ITEM 2. Management's Discussion and Analysis of Financial Condition and Results
        of Operations

Results of Operations

Revenues totaled $1,229,793 for the three months ended March 31, 1999,
representing an increase of approximately 2% as compared to the same period in
1998. Of these revenues, $934,779 (76%) was derived from basic service charges,
$109,853 (9%) from premium services, $44,771 (4%) from tier services, 37,707
(3%) from installation charges, $12,715 (1%) from service maintenance contracts
and $89,968 (7%) from other sources. The net increase in revenues is primarily
attributable to increases in basic service rates effective August 1, 1998.

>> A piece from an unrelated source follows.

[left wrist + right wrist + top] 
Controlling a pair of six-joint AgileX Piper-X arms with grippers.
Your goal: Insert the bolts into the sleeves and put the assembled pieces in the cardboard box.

As of March 31, 1999, the Partnership's systems served approximately 12,300
basic subscribers, 5,100 premium subscribers and 2,000 tier subscribers.

Operating expenses totaled $113,101 for the three months ended March 31, 1999,
representing a decrease of approximately 4% from the same period in 1998. This
decrease is mainly attributable to lower system maintenance and pole rental
expense as well as reduced vehicle operating expense.

General and administrative expenses totaled $277,424 for the three months ended
March 31, 1999, representing an increase of 5% as compared to the same period in
1998. This is mainly attributable to increased administrative salaries and
higher revenue based expenses such as management fees and franchise fees.

Programming expenses totaled $315,396 for the three months ended March 31, 1999,
representing an increase of approximately 3% over the same period in 1998. This
is mainly due to higher costs charged by various program suppliers and an
increase in the number of tier subscribers served.

Depreciation and amortization expense for the three months ended March 31, 1999
increased approximately 3% over the same period in 1998. This is mainly due to
depreciation and amortization on plant, equipment and intangible assets acquired
during the last year offset by assets becoming fully depreciated.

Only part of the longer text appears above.